§ Work to complete
Going through the data below, please show each line containing the string "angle".

Dataset excerpts: Begin

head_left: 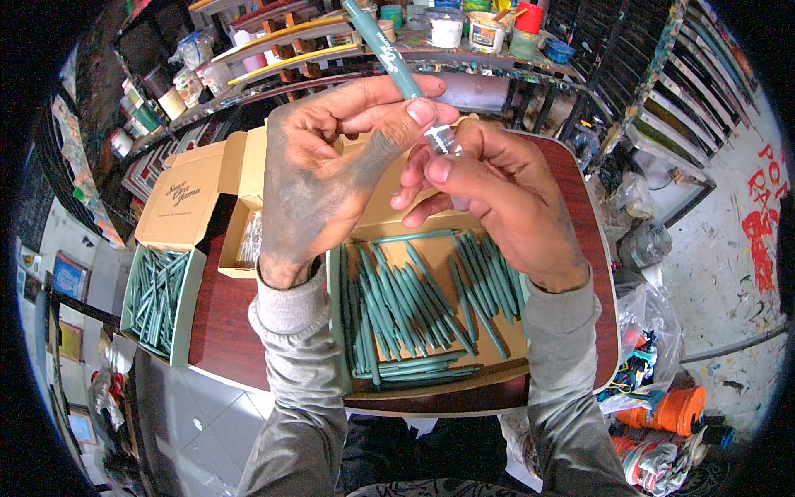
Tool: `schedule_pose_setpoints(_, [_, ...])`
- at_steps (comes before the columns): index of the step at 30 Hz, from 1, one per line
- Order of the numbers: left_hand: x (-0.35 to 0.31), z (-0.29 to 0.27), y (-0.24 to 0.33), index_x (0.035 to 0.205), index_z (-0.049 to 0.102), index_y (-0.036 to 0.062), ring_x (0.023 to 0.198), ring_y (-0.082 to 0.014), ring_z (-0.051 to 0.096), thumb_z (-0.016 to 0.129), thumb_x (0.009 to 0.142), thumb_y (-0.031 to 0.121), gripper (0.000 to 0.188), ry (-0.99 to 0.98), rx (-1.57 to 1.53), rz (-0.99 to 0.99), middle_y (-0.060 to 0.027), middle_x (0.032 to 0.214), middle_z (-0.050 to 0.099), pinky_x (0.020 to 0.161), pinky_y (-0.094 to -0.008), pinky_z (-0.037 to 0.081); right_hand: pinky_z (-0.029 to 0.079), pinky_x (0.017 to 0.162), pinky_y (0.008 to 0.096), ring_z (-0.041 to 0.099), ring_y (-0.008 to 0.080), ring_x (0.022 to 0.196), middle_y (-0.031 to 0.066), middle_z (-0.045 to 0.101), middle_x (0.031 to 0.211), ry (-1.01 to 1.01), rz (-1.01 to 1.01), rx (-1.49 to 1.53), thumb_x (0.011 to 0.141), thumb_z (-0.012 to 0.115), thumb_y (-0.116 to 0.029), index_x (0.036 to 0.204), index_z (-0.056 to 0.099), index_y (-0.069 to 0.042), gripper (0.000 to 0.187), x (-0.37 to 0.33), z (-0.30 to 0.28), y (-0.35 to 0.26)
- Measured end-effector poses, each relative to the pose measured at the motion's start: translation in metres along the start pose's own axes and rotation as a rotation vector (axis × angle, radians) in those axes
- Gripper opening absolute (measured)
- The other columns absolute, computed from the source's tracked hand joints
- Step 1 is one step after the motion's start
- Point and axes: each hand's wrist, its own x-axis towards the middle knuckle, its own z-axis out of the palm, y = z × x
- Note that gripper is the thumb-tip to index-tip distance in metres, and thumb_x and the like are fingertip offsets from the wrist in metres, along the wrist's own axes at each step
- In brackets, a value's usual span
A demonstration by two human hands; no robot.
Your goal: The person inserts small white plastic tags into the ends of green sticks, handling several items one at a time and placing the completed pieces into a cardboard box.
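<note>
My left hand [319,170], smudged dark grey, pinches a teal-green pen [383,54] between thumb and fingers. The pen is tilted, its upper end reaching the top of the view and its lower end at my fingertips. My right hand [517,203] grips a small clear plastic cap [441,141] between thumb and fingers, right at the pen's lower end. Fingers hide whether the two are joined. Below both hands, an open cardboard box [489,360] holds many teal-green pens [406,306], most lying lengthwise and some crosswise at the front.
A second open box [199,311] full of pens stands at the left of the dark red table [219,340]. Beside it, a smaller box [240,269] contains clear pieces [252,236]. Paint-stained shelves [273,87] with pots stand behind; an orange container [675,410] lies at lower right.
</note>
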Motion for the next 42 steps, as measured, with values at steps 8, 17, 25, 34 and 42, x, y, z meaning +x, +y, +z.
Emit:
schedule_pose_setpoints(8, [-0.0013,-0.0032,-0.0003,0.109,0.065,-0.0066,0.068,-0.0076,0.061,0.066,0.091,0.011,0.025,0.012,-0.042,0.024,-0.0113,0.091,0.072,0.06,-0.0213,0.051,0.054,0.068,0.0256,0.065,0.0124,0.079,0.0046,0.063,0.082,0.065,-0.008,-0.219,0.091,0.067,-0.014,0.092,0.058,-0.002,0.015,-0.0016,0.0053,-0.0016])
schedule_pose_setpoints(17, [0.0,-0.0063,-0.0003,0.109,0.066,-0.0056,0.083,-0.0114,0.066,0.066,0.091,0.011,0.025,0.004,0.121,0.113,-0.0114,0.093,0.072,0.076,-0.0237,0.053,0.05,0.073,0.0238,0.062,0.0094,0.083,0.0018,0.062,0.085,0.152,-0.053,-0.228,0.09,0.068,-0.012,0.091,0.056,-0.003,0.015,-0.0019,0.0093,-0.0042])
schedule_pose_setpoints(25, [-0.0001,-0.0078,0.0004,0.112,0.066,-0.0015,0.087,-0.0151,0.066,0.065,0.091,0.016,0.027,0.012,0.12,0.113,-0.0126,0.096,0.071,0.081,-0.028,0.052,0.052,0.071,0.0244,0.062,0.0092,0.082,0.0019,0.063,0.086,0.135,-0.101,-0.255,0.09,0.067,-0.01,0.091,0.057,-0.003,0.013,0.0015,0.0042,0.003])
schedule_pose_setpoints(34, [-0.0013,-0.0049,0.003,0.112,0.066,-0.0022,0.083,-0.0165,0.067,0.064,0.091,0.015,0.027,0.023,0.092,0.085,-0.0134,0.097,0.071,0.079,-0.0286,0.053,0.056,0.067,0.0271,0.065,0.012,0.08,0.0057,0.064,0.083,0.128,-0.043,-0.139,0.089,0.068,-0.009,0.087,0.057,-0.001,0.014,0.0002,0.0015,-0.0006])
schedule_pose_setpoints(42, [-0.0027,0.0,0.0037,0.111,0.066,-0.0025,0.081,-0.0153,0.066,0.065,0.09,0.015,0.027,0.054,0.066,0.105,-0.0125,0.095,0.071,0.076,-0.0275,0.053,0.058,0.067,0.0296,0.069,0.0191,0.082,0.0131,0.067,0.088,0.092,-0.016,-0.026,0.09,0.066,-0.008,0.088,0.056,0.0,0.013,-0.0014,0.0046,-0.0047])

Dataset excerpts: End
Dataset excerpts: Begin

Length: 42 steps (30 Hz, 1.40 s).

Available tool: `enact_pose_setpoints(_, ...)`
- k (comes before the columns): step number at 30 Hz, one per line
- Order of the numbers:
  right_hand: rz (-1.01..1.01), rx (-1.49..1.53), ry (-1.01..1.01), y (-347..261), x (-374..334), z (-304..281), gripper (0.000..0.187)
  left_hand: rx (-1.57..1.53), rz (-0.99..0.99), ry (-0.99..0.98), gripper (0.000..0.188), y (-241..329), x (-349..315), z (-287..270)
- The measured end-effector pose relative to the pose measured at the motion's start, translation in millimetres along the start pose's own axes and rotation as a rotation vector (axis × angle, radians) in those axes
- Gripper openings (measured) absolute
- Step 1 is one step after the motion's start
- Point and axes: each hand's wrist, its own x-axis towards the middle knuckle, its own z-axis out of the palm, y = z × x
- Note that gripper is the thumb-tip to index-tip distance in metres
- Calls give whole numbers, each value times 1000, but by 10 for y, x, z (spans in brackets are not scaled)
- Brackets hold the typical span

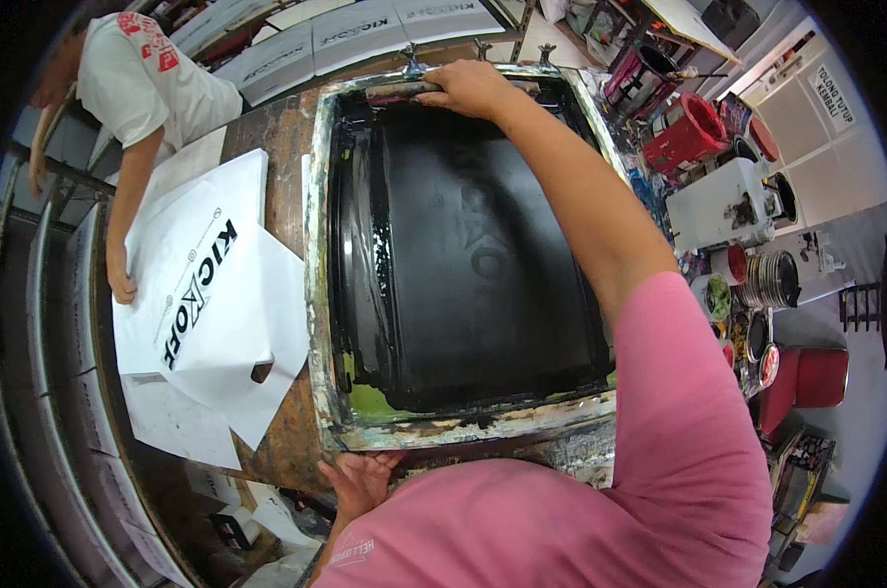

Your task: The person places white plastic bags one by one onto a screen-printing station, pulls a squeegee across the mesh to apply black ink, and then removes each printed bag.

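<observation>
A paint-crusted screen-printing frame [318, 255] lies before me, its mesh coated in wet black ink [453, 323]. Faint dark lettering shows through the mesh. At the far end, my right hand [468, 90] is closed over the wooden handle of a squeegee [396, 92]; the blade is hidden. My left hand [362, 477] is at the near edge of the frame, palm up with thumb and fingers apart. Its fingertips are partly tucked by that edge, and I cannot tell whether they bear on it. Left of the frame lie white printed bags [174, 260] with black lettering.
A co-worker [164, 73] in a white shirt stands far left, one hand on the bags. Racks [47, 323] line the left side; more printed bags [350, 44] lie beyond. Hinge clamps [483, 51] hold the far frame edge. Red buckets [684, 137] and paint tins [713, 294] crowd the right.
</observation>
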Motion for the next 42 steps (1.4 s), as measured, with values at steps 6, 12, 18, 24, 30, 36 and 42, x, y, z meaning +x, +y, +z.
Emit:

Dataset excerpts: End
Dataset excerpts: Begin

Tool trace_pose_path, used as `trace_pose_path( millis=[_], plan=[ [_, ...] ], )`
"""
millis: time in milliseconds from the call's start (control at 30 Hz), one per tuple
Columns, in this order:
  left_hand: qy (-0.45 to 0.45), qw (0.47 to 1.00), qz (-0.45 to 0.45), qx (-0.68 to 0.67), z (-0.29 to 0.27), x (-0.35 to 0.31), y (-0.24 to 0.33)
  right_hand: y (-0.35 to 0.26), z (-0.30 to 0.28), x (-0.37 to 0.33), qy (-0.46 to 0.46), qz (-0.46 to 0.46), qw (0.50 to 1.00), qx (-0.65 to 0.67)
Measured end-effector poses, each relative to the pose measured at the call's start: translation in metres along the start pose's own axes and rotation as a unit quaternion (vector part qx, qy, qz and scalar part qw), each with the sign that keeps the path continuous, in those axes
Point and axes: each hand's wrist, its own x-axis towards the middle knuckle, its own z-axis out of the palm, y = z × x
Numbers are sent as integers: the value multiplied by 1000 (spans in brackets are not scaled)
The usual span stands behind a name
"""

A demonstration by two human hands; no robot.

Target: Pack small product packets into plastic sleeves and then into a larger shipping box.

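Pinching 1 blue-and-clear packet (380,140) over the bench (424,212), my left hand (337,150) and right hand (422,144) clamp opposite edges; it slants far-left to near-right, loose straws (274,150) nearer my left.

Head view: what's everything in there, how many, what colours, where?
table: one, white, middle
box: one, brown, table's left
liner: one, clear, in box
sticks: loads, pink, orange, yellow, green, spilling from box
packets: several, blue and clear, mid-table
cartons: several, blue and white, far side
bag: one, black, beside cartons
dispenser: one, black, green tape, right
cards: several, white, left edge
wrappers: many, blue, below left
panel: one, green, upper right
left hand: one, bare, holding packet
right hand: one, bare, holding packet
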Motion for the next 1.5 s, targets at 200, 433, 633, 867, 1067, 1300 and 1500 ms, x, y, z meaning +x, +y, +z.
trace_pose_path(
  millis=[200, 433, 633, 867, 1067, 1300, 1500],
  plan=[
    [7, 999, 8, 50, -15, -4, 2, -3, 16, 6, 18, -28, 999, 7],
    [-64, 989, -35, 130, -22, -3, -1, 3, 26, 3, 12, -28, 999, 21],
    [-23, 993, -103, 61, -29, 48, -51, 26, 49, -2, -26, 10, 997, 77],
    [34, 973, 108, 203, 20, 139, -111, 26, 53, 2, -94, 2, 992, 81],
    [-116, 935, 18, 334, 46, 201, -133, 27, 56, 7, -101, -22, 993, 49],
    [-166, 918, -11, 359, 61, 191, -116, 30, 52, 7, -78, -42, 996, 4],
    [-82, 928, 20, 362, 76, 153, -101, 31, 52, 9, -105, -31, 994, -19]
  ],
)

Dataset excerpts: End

§ Solution to the problem
- Measured end-effector poses, each relative to the pose measured at the motion's start: translation in metres along the start pose's own axes and rotation as a rotation vector (axis × angle, radians) in those axes
- The measured end-effector pose relative to the pose measured at the motion's start, translation in millimetres along the start pose's own axes and rotation as a rotation vector (axis × angle, radians) in those axes

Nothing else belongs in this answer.